Problem statement — Quote the whole listing exactly. Leave the pictures out of your copy.

-------- Source material

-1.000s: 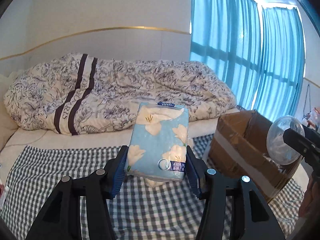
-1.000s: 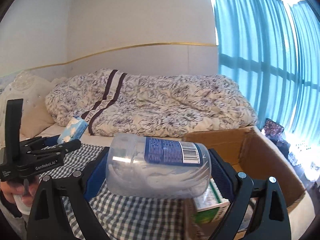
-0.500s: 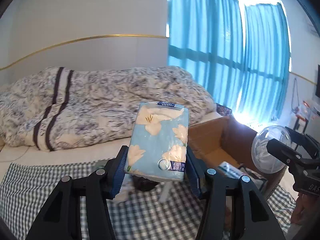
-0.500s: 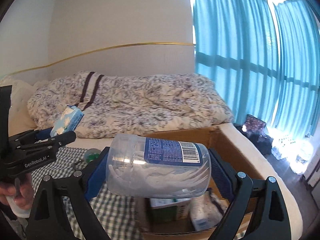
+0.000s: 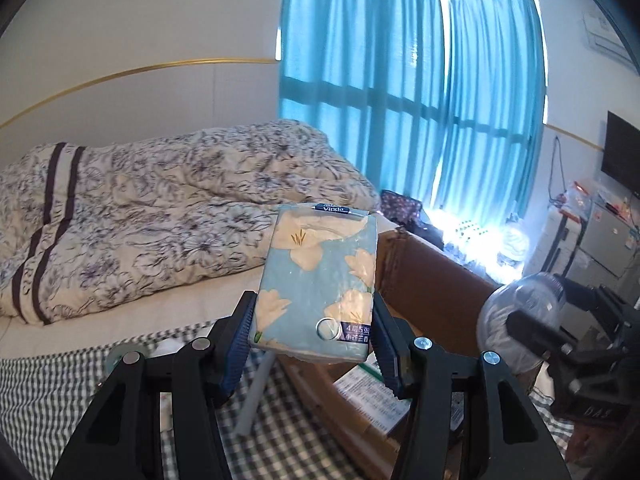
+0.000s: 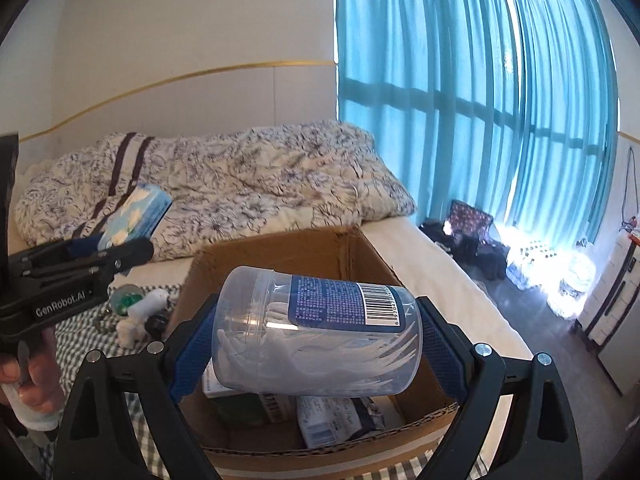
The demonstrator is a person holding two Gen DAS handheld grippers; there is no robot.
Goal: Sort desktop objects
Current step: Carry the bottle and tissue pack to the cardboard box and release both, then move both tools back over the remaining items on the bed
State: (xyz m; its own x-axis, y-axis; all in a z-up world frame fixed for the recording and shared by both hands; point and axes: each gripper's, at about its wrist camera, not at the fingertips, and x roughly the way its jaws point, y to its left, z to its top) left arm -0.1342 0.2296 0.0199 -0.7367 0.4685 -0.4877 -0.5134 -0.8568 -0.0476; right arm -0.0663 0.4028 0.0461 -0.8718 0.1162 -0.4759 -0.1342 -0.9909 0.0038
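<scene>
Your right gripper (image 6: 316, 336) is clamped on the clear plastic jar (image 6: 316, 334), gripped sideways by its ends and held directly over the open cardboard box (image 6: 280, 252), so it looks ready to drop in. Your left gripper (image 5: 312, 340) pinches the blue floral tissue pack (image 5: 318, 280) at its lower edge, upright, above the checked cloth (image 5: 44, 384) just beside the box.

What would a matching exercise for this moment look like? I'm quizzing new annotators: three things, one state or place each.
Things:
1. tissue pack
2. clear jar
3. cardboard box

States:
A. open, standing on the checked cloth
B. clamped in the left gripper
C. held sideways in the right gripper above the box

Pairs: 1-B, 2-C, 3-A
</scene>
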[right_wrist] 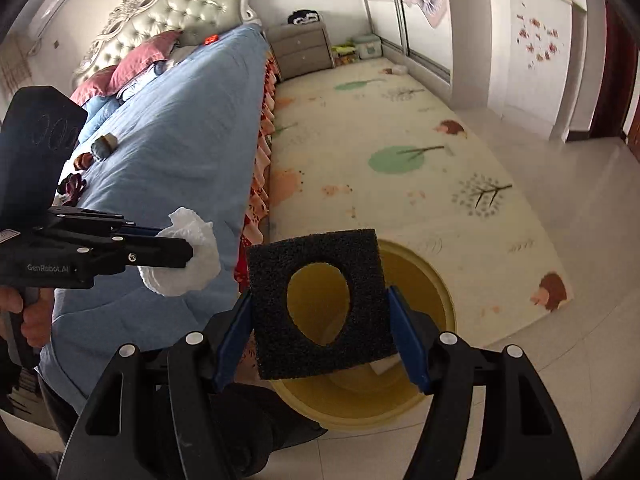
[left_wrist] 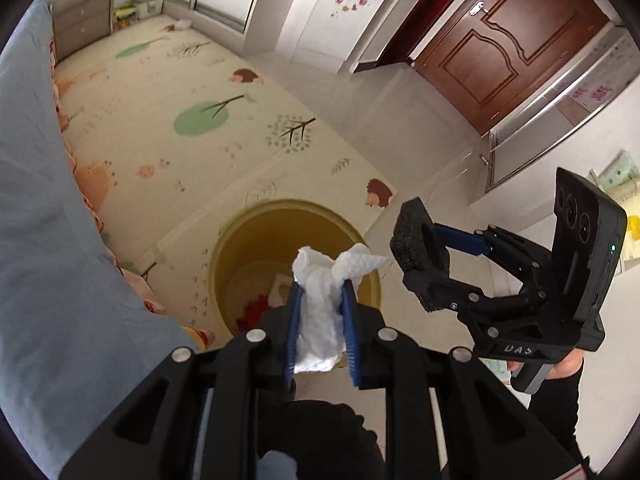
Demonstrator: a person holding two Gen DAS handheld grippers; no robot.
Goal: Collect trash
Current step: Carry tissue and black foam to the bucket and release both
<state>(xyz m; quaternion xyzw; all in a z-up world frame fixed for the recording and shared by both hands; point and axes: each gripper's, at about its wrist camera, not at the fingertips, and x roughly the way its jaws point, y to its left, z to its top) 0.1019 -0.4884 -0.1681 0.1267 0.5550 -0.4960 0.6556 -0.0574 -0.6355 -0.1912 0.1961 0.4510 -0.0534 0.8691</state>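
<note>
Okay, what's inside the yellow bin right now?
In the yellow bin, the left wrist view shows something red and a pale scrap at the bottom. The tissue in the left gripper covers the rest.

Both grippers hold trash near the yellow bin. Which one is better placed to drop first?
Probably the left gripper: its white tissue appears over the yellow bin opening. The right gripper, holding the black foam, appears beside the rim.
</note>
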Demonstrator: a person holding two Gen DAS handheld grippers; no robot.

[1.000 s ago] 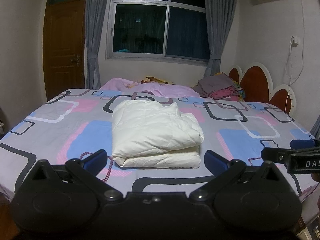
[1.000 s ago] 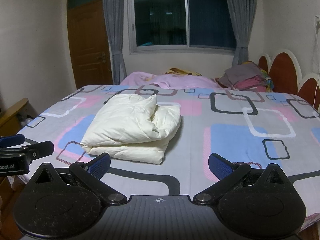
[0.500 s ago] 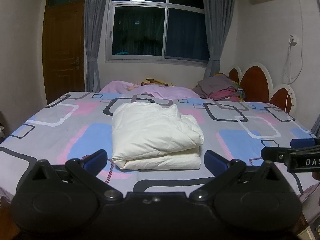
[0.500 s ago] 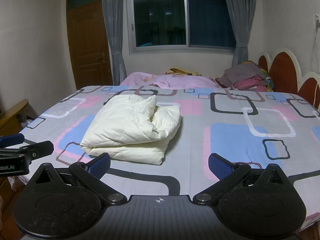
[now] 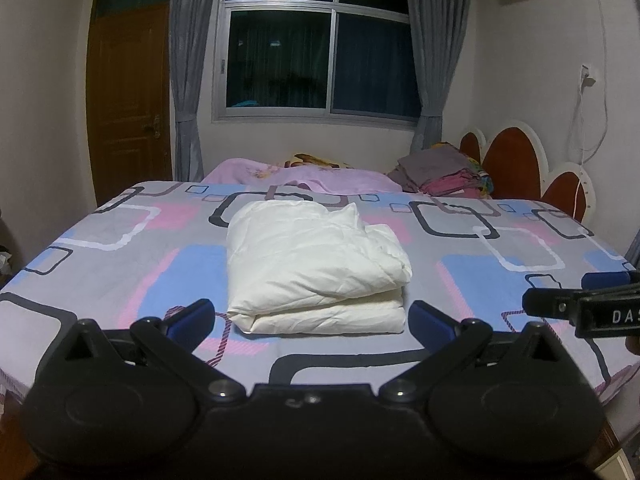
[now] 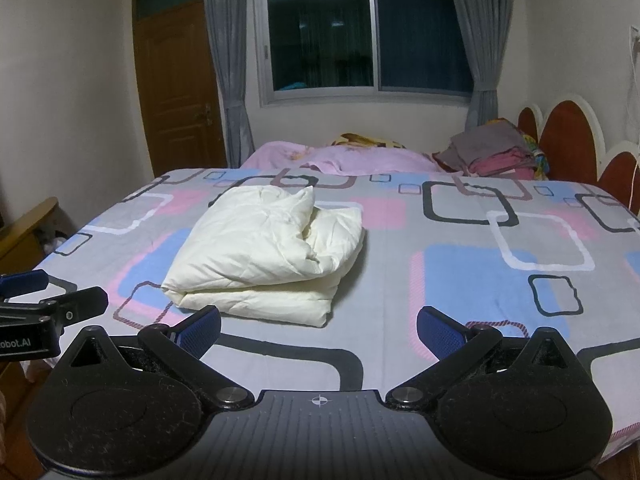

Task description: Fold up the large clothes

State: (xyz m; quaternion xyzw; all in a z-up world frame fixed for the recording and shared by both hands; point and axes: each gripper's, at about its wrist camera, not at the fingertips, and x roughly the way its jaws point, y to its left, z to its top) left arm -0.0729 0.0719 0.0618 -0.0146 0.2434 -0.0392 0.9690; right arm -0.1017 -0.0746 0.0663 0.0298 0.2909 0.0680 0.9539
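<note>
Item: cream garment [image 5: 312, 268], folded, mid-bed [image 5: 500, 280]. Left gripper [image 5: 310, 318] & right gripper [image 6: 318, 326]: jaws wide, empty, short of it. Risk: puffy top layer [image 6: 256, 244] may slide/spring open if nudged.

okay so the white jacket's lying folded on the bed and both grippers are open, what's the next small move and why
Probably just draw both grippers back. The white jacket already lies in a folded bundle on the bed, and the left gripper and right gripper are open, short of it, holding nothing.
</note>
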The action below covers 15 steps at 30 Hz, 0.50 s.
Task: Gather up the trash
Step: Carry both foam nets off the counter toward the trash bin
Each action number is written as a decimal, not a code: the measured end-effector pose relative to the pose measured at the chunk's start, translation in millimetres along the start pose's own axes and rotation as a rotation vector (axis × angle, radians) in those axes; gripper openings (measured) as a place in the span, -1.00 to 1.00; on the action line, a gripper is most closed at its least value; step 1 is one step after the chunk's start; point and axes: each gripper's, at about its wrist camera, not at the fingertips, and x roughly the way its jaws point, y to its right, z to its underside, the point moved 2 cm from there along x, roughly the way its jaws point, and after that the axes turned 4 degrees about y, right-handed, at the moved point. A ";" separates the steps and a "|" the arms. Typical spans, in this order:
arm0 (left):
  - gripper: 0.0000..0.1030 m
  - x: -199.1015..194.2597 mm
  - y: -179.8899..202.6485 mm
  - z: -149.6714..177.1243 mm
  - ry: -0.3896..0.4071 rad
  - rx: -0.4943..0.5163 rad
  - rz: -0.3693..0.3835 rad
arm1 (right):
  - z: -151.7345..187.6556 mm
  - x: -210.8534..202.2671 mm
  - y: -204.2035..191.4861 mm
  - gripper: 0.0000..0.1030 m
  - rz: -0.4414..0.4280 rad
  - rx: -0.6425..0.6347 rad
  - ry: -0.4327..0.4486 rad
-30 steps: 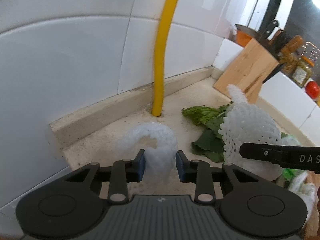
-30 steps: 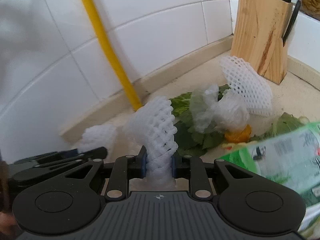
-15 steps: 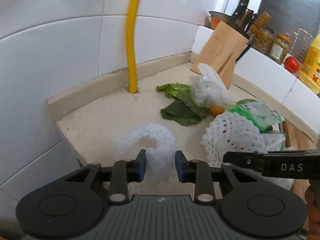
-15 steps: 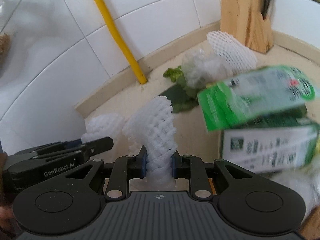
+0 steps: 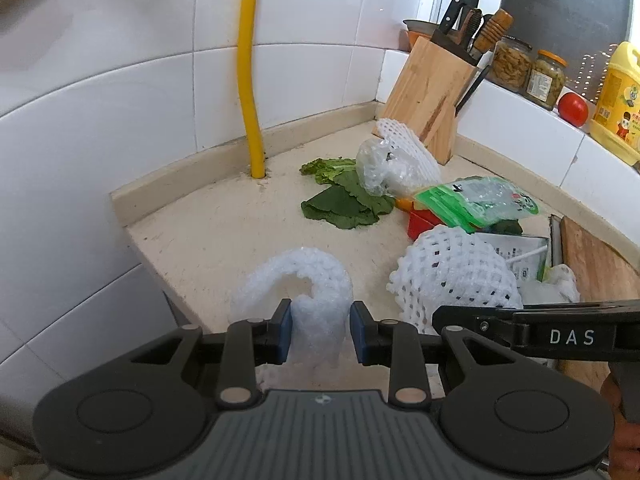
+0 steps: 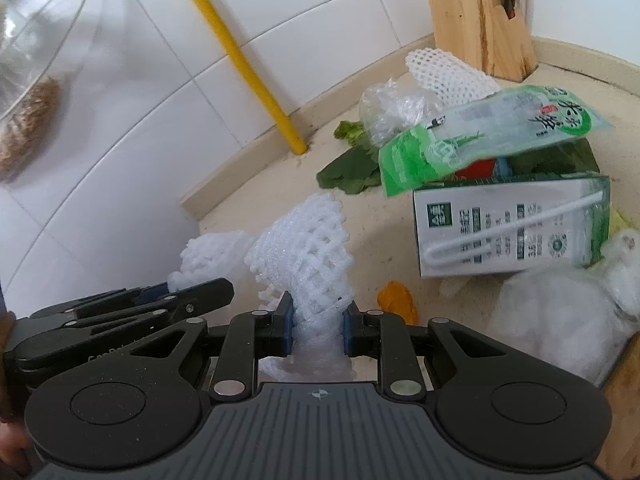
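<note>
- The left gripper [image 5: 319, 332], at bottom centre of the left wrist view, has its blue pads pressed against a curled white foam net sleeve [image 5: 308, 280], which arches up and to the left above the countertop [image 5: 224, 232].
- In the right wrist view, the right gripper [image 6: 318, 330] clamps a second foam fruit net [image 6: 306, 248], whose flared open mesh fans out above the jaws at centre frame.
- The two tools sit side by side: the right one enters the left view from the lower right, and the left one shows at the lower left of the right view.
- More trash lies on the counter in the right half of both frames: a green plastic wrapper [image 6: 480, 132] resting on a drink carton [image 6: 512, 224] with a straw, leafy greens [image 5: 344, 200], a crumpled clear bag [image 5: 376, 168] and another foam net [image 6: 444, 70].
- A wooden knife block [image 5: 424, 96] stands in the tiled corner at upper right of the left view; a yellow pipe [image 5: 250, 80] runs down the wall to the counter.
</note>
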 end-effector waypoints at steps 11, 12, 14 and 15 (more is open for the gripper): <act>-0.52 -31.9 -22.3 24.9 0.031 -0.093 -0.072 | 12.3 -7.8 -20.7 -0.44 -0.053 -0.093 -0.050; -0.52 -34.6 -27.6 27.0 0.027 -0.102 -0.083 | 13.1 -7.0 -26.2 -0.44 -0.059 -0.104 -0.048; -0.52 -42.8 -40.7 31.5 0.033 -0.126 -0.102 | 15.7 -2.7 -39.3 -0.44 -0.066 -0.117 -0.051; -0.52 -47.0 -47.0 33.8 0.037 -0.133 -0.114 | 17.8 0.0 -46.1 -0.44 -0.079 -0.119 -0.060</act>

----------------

Task result —
-1.000s: 
-1.000s: 
-0.500s: 
-0.500s: 
+0.000s: 
+0.000s: 
The demonstrator is a person holding two Gen DAS handheld grippers; there is no robot.
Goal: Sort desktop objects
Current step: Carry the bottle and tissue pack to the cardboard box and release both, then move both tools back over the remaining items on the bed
State: (xyz m; its own x-axis, y-axis; all in a z-up world frame fixed for the recording and shared by both hands; point and axes: each gripper's, at about its wrist camera, not at the fingertips, and x roughly the way its jaws point, y to its left, z to its top) left arm -0.1342 0.2296 0.0199 -0.7367 0.4685 -0.4877 -0.5134 -0.8568 -0.0476; right arm -0.0663 0.4028 0.0461 -0.8718 0.1162 -0.4759 -0.1342 -0.9909 0.0038
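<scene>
Your right gripper (image 6: 316, 336) is clamped on the clear plastic jar (image 6: 316, 334), gripped sideways by its ends and held directly over the open cardboard box (image 6: 280, 252), so it looks ready to drop in. Your left gripper (image 5: 312, 340) pinches the blue floral tissue pack (image 5: 318, 280) at its lower edge, upright, above the checked cloth (image 5: 44, 384) just beside the box.

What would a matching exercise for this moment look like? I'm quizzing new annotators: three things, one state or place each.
Things:
1. tissue pack
2. clear jar
3. cardboard box

States:
A. open, standing on the checked cloth
B. clamped in the left gripper
C. held sideways in the right gripper above the box

Pairs: 1-B, 2-C, 3-A
</scene>
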[right_wrist] 
[left_wrist] 
Demonstrator: a person holding two Gen DAS handheld grippers; no robot.
Goal: Collect trash
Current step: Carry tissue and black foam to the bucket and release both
<state>(xyz m; quaternion xyzw; all in a z-up world frame fixed for the recording and shared by both hands; point and axes: each gripper's, at about its wrist camera, not at the fingertips, and x roughly the way its jaws point, y to its left, z to its top) 0.1019 -0.4884 -0.1681 0.1267 0.5550 -0.4960 0.6556 -0.0574 -0.6355 -0.1912 0.1961 0.4510 -0.0534 0.8691</state>
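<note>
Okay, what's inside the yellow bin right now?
In the yellow bin, the left wrist view shows something red and a pale scrap at the bottom. The tissue in the left gripper covers the rest.

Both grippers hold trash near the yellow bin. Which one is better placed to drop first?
Probably the left gripper: its white tissue appears over the yellow bin opening. The right gripper, holding the black foam, appears beside the rim.
</note>
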Demonstrator: a person holding two Gen DAS handheld grippers; no robot.

[1.000 s ago] 
[1.000 s ago] 
[0.500 s ago] 
[0.500 s ago] 
[now] 
[now] 

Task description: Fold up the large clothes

State: (xyz m; quaternion xyzw; all in a z-up world frame fixed for the recording and shared by both hands; point and axes: each gripper's, at about its wrist camera, not at the fingertips, and x roughly the way its jaws point, y to its left, z to its top) left arm -0.0729 0.0719 0.0618 -0.0146 0.2434 -0.0392 0.9690; right arm -0.1017 -0.0746 0.0663 0.0298 0.2909 0.0680 0.9539
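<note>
Item: cream garment [image 5: 312, 268], folded, mid-bed [image 5: 500, 280]. Left gripper [image 5: 310, 318] & right gripper [image 6: 318, 326]: jaws wide, empty, short of it. Risk: puffy top layer [image 6: 256, 244] may slide/spring open if nudged.

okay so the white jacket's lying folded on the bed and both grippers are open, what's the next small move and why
Probably just draw both grippers back. The white jacket already lies in a folded bundle on the bed, and the left gripper and right gripper are open, short of it, holding nothing.
</note>
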The action below covers 15 steps at 30 Hz, 0.50 s.
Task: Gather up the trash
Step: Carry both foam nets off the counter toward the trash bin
Each action number is written as a decimal, not a code: the measured end-effector pose relative to the pose measured at the chunk's start, translation in millimetres along the start pose's own axes and rotation as a rotation vector (axis × angle, radians) in those axes; gripper openings (measured) as a place in the span, -1.00 to 1.00; on the action line, a gripper is most closed at its least value; step 1 is one step after the chunk's start; point and axes: each gripper's, at about its wrist camera, not at the fingertips, and x roughly the way its jaws point, y to its right, z to its underside, the point moved 2 cm from there along x, roughly the way its jaws point, and after that the axes turned 4 degrees about y, right-handed, at the moved point. A ";" separates the steps and a "|" the arms. Typical spans, in this order:
arm0 (left):
  - gripper: 0.0000..0.1030 m
  - x: -199.1015..194.2597 mm
  - y: -179.8899..202.6485 mm
  - z: -149.6714..177.1243 mm
  - ry: -0.3896..0.4071 rad
  - rx: -0.4943..0.5163 rad
  - rz: -0.3693..0.3835 rad
arm1 (right):
  - z: -151.7345..187.6556 mm
  - x: -210.8534..202.2671 mm
  - y: -204.2035..191.4861 mm
  - gripper: 0.0000..0.1030 m
  - rz: -0.4414..0.4280 rad
  - rx: -0.6425..0.6347 rad
  - ry: -0.4327..0.4486 rad
-30 steps: 
-30 steps: 
-15 steps: 
-15 steps: 
+0 steps: 
+0 steps: 
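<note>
- The left gripper [image 5: 319, 332], at bottom centre of the left wrist view, has its blue pads pressed against a curled white foam net sleeve [image 5: 308, 280], which arches up and to the left above the countertop [image 5: 224, 232].
- In the right wrist view, the right gripper [image 6: 318, 330] clamps a second foam fruit net [image 6: 306, 248], whose flared open mesh fans out above the jaws at centre frame.
- The two tools sit side by side: the right one enters the left view from the lower right, and the left one shows at the lower left of the right view.
- More trash lies on the counter in the right half of both frames: a green plastic wrapper [image 6: 480, 132] resting on a drink carton [image 6: 512, 224] with a straw, leafy greens [image 5: 344, 200], a crumpled clear bag [image 5: 376, 168] and another foam net [image 6: 444, 70].
- A wooden knife block [image 5: 424, 96] stands in the tiled corner at upper right of the left view; a yellow pipe [image 5: 250, 80] runs down the wall to the counter.
</note>
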 end-effector waypoints at steps 11, 12, 14 and 15 (more is open for the gripper): <act>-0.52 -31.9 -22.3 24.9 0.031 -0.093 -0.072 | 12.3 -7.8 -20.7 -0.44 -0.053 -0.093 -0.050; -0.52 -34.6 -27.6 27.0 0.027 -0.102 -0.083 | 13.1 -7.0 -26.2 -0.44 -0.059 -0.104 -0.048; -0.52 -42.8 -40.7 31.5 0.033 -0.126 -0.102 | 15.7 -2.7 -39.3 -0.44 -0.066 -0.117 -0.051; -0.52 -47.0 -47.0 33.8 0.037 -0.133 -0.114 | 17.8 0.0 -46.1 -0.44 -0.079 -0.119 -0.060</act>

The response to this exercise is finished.